When we were dealing with the original piece of legislation I talked about the way in which the existing terrorism laws have led to innocent people having their accounts frozen and how some communities who support independence movements overseas—for example, the Tamils or the Kurds—face criminalisation of their legitimate activities. At the time I went through a range of examples: people like the gentleman in Melbourne who owned a record store called Shining Path who had all of his assets frozen and was not able to get government agencies to allow him access to his legitimate business. It was a record store; it just happened to be called Shining Path. Because of the name, shared by a Peruvian group, his funds were frozen.

There was another example at the time that we last mentioned this legislation of an Iranian woman who runs a number of restaurants. She was transferring funds for dates or whatever she was getting in for her restaurants, and she talked about having been treated as a criminal and as though she were funding terrorism. They were legitimate business activities that had been occurring in an ongoing nature. Because of the way the legislation is designed—so that it is up to the banks to manage the risk—and in exempting the banks from anti-discrimination legislation, as was done in the original legislation, you create a situation in which it is quite legitimate for them to say: ‘You have got an ethnic name. You are sending money to Iran. We are going to freeze your assets.’

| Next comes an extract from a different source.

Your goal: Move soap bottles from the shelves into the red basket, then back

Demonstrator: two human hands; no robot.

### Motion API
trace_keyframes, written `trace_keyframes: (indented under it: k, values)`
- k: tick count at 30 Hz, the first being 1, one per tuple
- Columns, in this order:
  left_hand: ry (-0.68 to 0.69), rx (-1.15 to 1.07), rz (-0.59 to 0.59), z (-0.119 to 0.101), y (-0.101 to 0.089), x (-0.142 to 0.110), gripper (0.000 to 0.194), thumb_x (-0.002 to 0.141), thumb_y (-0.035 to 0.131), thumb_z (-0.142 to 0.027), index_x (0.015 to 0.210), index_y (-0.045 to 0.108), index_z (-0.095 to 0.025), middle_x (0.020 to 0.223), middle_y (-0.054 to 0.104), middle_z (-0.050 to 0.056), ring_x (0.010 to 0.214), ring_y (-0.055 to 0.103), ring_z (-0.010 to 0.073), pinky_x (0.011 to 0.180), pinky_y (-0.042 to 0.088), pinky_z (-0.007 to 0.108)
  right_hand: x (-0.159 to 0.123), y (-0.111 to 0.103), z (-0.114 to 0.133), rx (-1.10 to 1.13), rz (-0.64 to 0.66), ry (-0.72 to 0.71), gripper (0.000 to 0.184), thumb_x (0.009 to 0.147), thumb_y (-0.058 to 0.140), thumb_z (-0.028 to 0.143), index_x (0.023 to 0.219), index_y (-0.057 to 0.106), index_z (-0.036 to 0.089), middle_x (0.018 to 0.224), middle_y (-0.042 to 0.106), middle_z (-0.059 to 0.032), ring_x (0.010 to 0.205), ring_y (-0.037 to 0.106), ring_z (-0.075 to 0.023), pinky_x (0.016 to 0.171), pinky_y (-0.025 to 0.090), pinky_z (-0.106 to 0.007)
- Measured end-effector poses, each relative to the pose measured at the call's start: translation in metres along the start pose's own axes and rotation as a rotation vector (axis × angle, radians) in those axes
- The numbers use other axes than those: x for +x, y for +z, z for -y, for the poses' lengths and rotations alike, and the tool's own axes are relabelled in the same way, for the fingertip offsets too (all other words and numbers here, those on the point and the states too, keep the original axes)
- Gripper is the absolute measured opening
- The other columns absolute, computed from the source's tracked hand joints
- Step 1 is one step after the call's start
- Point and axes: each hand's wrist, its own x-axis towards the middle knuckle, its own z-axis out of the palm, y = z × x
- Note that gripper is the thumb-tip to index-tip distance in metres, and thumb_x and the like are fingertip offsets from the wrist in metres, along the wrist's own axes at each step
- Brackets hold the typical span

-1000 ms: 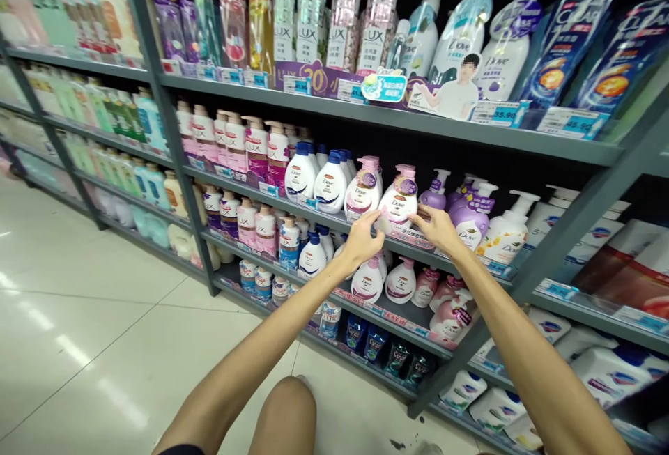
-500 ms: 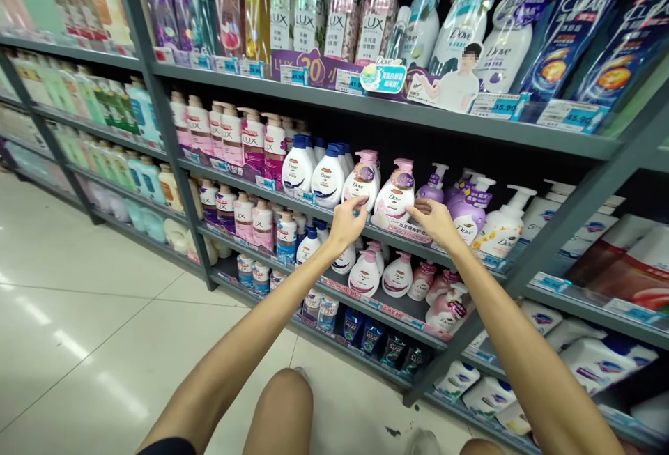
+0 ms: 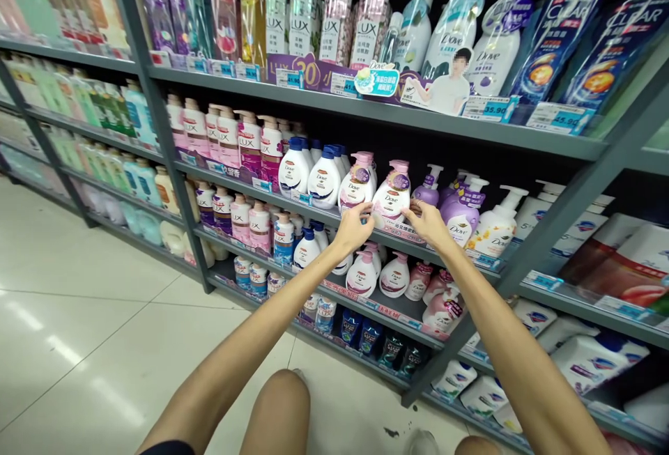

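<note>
A white Dove pump bottle (image 3: pixel 391 198) with a pink pump and a purple round tag stands upright on the middle shelf. My left hand (image 3: pixel 355 227) is at its lower left side, fingers curled and fingertips against the base. On the other side, my right hand (image 3: pixel 427 224) has thumb and fingers at the lower right edge of the same bottle. A ring shows on the right hand. Just left stands a matching pink-pump bottle (image 3: pixel 356 187), its lower part near my left fingers. Below the bases runs a pink printed shelf strip (image 3: pixel 389 226).
White Dove bottles with blue caps (image 3: pixel 324 180) stand to the left. Purple pump bottles (image 3: pixel 460 214) and a flowered white pump bottle (image 3: pixel 499 225) are on the right. The upper shelf (image 3: pixel 334 96) overhangs the row, and a grey upright post (image 3: pixel 548 211) stands at right.
My left hand has shifted a little right and down, closer to the pink-pump bottle's base. My right fingertips have come slightly inward. The view has shifted slightly.
</note>
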Motion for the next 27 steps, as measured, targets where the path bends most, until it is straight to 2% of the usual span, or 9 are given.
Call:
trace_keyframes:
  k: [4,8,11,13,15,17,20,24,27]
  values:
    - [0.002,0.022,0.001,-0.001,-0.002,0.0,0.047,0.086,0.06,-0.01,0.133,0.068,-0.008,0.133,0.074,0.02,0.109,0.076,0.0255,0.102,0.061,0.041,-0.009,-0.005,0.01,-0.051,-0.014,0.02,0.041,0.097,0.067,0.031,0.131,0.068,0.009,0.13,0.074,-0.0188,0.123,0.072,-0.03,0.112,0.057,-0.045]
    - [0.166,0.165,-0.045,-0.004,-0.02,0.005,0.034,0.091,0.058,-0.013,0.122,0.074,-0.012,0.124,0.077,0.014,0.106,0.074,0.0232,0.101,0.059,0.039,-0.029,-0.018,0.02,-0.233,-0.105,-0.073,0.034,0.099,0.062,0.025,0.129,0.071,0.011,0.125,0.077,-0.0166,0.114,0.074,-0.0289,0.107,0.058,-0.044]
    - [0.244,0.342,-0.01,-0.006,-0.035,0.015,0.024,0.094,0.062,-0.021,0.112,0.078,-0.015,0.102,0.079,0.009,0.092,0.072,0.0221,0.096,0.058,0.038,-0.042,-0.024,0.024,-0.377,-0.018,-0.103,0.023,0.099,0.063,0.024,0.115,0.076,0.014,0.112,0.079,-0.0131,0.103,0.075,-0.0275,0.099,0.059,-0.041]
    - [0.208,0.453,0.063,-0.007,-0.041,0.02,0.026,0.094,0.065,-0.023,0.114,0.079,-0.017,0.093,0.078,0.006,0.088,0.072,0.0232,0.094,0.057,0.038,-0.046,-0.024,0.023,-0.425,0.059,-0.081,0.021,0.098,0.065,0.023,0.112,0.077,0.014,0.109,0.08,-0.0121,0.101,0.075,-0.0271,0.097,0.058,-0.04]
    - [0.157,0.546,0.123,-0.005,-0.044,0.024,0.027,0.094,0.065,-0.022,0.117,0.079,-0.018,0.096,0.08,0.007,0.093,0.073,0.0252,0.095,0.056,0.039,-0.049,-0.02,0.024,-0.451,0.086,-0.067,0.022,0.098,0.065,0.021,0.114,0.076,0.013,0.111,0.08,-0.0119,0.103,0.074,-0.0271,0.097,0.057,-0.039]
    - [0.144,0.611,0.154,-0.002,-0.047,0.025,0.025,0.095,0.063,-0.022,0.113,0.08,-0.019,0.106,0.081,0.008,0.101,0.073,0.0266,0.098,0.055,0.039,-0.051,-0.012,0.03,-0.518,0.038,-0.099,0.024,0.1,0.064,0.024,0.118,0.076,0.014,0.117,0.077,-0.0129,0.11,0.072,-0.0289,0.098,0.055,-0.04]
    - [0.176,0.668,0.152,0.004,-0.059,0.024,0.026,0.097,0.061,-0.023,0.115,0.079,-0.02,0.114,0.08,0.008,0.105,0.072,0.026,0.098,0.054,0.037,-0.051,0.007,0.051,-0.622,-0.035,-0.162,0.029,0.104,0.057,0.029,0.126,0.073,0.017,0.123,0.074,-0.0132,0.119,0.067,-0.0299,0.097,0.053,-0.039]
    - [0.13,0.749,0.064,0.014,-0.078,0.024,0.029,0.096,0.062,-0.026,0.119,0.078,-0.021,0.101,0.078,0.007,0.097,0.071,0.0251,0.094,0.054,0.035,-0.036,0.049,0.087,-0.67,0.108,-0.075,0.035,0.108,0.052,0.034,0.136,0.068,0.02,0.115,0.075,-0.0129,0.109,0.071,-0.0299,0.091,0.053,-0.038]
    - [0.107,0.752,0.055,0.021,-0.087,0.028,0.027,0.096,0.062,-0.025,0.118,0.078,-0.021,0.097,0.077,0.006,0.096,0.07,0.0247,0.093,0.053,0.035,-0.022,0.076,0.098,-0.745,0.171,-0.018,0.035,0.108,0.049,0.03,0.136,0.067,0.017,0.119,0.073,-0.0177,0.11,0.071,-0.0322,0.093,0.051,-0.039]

So you have this woman who is an Iranian restaurant owner trying to get her dates sent in having her assets frozen. I have raised many times, in this chamber and in other forums, the possibility of this occurring, and it is precisely what we have seen happen. The laws have enabled the two examples that I quoted at the time—the record store owner and the Iranian woman running a restaurant—to occur. These are criticisms I have raised before about how broad the definition of terrorism is and that it does allow innocent people to be caught in the web. And it does not allow us to focus on the efforts that everyone agrees that we need to be focusing on. When we throw the net too wide, these are the reasons why we create problems.

Former Justice Merkel put it very precisely when he said:

The move to granting ever-expanding coercive power to the executive arms of state and federal governments, to be exercised behind closed doors and without public scrutiny, carries with it grave risks to the democratic values we are trying to defend.

He went on to say:

One must have serious concern as to whether the political hierarchy is deserving of the kind of trust and integrity that the public are entitled to expect of them in administering that power.

The Greens say that the granting to ASIS the power to access AUSTRAC’s financial information is too great a power to be exercised behind closed doors and away from scrutiny. It is far more than a mere technical change, despite the government’s claims. There is no clear need for this power, and the government has certainly not articulated one.

ASIO and the AFP can already do this. ASIS is the overseas spy agency. It is clear from its founding charter and its current legislation that its job is to spy on overseas governments and groups, not on Australians. The Australian people have not been consulted about this change. There has not been sufficient public debate or scrutiny. The Greens will not support ASIS having these powers without such a debate. Therefore, I ask senators, when we get to the committee stage of this legislation, to support the Greens amendment to remove this change from the bill. If the government want to push ahead with this change, they can bring in specific bill that relates to this when they have had the public debate and put forward the arguments and the reasons why this extension is needed. To date, they have failed to do so and, whilst we support the rest of this bill, we are not in a position to be able to support them on that aspect of it.